● WORK REQUIRED
Print nothing except the lines of the listing below from the line with "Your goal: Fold" to the line with "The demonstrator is", each exactly as written, both ends included.
※ ※ ※
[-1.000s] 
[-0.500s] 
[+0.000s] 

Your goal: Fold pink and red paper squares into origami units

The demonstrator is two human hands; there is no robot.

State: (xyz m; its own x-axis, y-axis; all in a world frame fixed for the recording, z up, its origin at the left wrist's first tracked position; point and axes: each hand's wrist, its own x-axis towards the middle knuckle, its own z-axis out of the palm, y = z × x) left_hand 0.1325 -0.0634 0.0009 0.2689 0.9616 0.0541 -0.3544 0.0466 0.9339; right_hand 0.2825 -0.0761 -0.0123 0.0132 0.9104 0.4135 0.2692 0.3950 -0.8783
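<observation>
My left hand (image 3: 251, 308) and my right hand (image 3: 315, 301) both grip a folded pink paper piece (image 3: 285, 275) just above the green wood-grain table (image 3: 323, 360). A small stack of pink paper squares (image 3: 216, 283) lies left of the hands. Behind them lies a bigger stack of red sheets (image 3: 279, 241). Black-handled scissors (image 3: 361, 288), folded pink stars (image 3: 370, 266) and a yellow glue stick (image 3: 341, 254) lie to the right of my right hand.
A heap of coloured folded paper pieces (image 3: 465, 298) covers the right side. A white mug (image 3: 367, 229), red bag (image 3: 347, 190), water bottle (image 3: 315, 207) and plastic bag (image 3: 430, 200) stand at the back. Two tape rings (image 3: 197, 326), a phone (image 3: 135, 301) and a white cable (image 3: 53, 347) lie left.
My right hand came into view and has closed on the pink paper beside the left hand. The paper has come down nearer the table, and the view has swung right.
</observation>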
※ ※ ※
● ANSWER TO THE EXERCISE
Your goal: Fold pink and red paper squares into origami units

The demonstrator is two human hands; there is no robot.

The answer has been fully written out.